TCC: If in the future another blood clot surfaced, how do you think you’d react?
BV: I mean, it depends on the clottage, it depends on the size, the symptoms, [and] it depends on how severe it is. I mean, you’re going to respond naturally to the severity of the problem. You know, if it’s a small clot with slight swelling that you just barely notice and you call your doctor, like you should, and thankfully I did this last time, you know I’ll go to the doctor and get an ultrasound and the doctor will give me his best advice and we’ll evaluate accordingly.
If it’s like the first time, and it’s clogging my lungs and I can’t breathe, my reactions going to be very different. I’m going to be running to the hospital [and] probably more nervous about the seriousness of it. Clotting can be, and is, very dangerous, but when you know the signs and symptoms, you catch it soon enough, you get to a doctor and you’re prescribed the right medications for you then it’s something that can be dealt with, and lived with, your entire life.
Obviously I hope I never have to deal with it again. I hope this is the last time. If it were to happen again, then I would deal with it accordingly, but it really just depends on the situation and how spontaneous it is or how severe it is. And ultimately how I react to it long-term is best left up to my doctor. I can tell you that going through the experience the first time and this time has been two different experiences. One of it is having the education and two is just being on a completely different medication that’s just really given [me] my life back, so I don’t have to deal with all the stuff that I had to last time.
TCC: You mentioned your wife. I understand you were recently married in September. How has life changed for you since then?

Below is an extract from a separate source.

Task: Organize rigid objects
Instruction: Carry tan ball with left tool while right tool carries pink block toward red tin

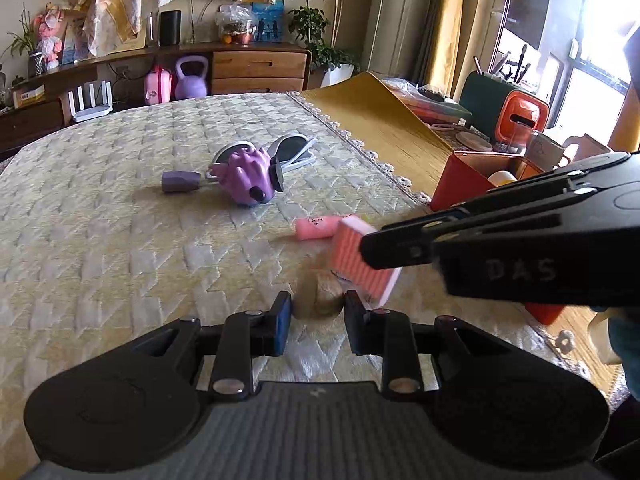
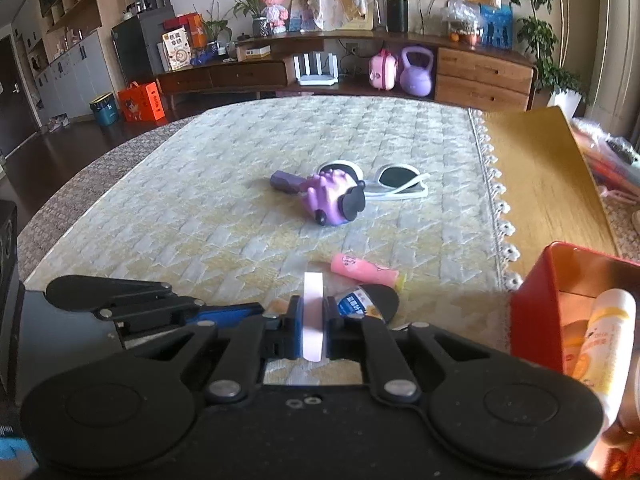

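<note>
Two grips: both of my grippers are closed on something, one item each.
Right gripper (image 2: 311, 330): jaws clamped on the flat faces of a thin pink ribbed card (image 1: 362, 262); in the right wrist view I see it edge-on as a pale strip, low centre of frame.
Left gripper (image 1: 316, 316): closed about a rounded tan object (image 1: 318, 294) at lower centre; the pads look to be against its sides, though blur keeps me from naming it.
Step in hand: I judge both picks are made and the carry to the red box (image 2: 532, 312) is about to start.
Box: lower right of both views, open top, a yellow-white tube (image 2: 608, 336) already leaning inside.
Next move: lift clear of the quilted mat (image 1: 120, 240), swing right, come over the box rim before letting go; one gripper at a time, since the mouth looks narrow for both.
Still to sort: pink tube (image 2: 366, 270) at centre, purple toy (image 2: 332, 198) and white sunglasses (image 2: 400, 178) above it.
Edges: the mat's lace border runs between me and the box; the near box wall is the thing to clear.
Open room: left and upper parts of the mat are bare.
</note>
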A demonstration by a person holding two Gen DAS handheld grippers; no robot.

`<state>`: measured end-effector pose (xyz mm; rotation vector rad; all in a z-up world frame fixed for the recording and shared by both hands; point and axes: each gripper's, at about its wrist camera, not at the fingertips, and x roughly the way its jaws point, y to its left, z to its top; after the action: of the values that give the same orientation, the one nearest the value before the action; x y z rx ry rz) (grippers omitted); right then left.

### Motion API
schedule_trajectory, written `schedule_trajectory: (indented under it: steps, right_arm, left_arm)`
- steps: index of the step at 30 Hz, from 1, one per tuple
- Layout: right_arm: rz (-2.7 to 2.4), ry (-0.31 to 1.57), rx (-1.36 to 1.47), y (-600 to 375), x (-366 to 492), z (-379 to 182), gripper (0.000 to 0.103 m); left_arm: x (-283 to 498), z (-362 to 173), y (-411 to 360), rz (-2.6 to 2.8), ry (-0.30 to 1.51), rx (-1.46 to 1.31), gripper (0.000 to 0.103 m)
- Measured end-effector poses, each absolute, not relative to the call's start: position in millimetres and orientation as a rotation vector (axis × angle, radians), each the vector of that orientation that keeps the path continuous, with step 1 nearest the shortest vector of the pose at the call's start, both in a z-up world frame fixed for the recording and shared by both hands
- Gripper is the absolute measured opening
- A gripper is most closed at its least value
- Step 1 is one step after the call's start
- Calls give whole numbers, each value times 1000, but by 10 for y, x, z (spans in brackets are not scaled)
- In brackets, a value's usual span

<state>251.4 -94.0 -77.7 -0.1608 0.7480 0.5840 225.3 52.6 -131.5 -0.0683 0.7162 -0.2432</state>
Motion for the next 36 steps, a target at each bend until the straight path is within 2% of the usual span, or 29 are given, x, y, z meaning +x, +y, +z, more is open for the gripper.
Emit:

BV: She’s changed my life for the better, that’s for sure, or I wouldn’t have married her. I couldn’t be happier and just kind of think that, I look at the situation and she couldn’t of been here at a better time in my life and [been] more supportive and loving, and just helping me through all this. And it’s certainly made a difference, but unquestionably she’s made a very positive impact on my life and I think we’ll only continue to do so in the future, moving forward with championships and building and having a family together, and then obviously I want to be equally or more supportive of her than she has been of me.
TCC: Christmas is just around the corner, how are you planning on celebrating the holidays?

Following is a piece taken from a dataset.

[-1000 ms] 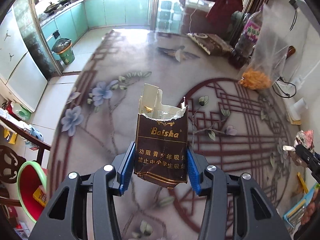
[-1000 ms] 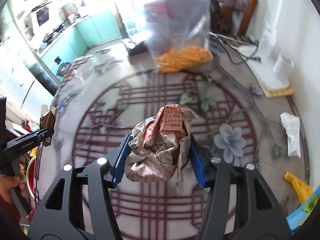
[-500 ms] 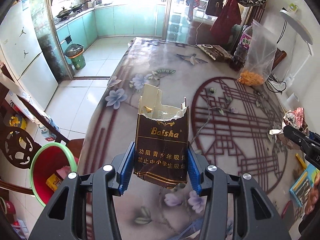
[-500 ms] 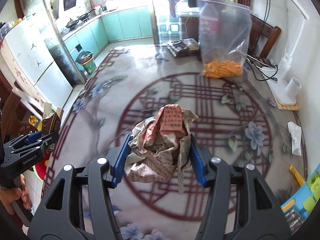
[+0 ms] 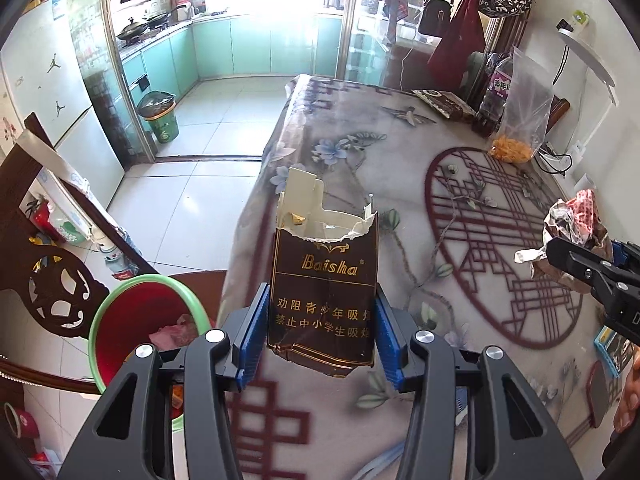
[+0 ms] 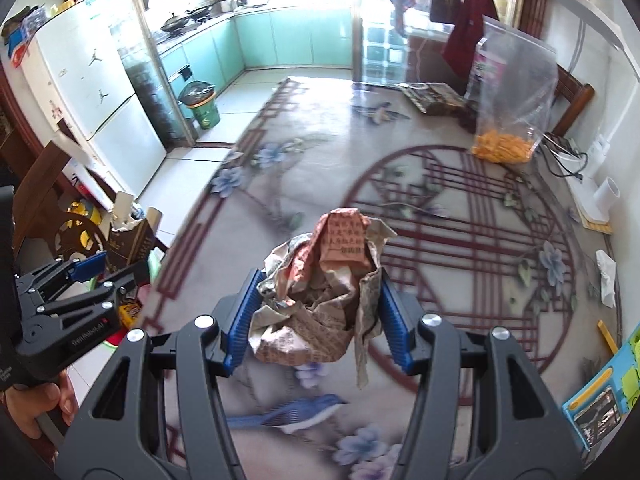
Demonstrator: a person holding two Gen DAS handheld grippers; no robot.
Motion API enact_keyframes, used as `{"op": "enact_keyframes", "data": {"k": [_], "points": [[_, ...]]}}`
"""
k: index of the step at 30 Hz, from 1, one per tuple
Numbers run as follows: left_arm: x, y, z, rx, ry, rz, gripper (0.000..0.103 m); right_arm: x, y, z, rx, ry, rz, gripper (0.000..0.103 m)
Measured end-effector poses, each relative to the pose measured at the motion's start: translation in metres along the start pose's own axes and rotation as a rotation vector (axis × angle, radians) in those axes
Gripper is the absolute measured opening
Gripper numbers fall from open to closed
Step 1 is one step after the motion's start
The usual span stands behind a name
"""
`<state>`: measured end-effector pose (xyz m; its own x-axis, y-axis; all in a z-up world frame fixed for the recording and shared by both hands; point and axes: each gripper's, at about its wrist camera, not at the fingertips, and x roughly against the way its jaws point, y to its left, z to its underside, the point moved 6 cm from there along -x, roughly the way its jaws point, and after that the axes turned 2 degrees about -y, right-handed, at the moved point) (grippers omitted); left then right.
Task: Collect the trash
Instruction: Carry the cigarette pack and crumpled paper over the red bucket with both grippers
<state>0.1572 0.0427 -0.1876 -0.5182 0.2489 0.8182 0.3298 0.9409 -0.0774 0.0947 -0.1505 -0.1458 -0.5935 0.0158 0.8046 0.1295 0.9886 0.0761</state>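
Left gripper [image 5: 320, 320] clamps torn brown cigarette pack with gold "Baisha" lettering [image 5: 323, 292] between blue pads, pack upright, held over near edge of floral-patterned tablecloth table [image 5: 340, 128]. Red bin with green rim [image 5: 120, 316] on floor just left of table edge, some rubbish inside. Right gripper [image 6: 316, 312] grips crumpled printed newspaper wad [image 6: 320, 292], held above table. Clear plastic bag with orange snacks [image 6: 508, 120] stands at far side.

My right gripper [image 6: 318, 314] clamps crumpled paper [image 6: 320, 292] above the table [image 6: 460, 248]. My left gripper [image 6: 116, 272], beyond the table's left edge, grips a cigarette pack [image 6: 132, 240].
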Motion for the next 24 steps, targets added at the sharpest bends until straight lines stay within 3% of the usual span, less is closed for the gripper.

BV: With my family and friends. We’re going down to North Carolina to spend some time with family and looking forward to that, and, yeah, just really trying to relax and take it all in. I love the holidays. They’re hectic. One of my favorite holidays is Thanksgiving, but I also love Christmas. It’s just so spirited and special. And I enjoy getting back to North Carolina. I love it there, I grew up there. It’s not where I live now and I enjoy Florida and being there but it’s also great to be home for Christmas.
TCC: Is there anything you’d like to add?
BV: There is one thing I left out that I think is pretty cool. You know, we talk about how to handle the situation and learn more about clotting and what not and try to make sure you stay on top of it. I actually downloaded this app recently, it’s called Care4Today. It’s a phenomenal, phenomenal app, it helps you to remember when to take your medication, any medication for that matter. It could be even vitamins, but it’s a great reminder app. You can even share [it] with your family and friends, make them stay on top of you. When you’re on a blood thinner it’s important, you know. The medication I’m on now, it’s pretty easy. I think this app is actually really good. I’m usually pretty good about that kind of stuff; I’m very organized, I try putting it in the calendar, I’ve tried other ways, and it’s just not the same. So if I can kind of put one more thing out there for folks that are dealing with it, are going through this, or really frankly any other medical issue you have to take a regiment of pills, it’s a great app.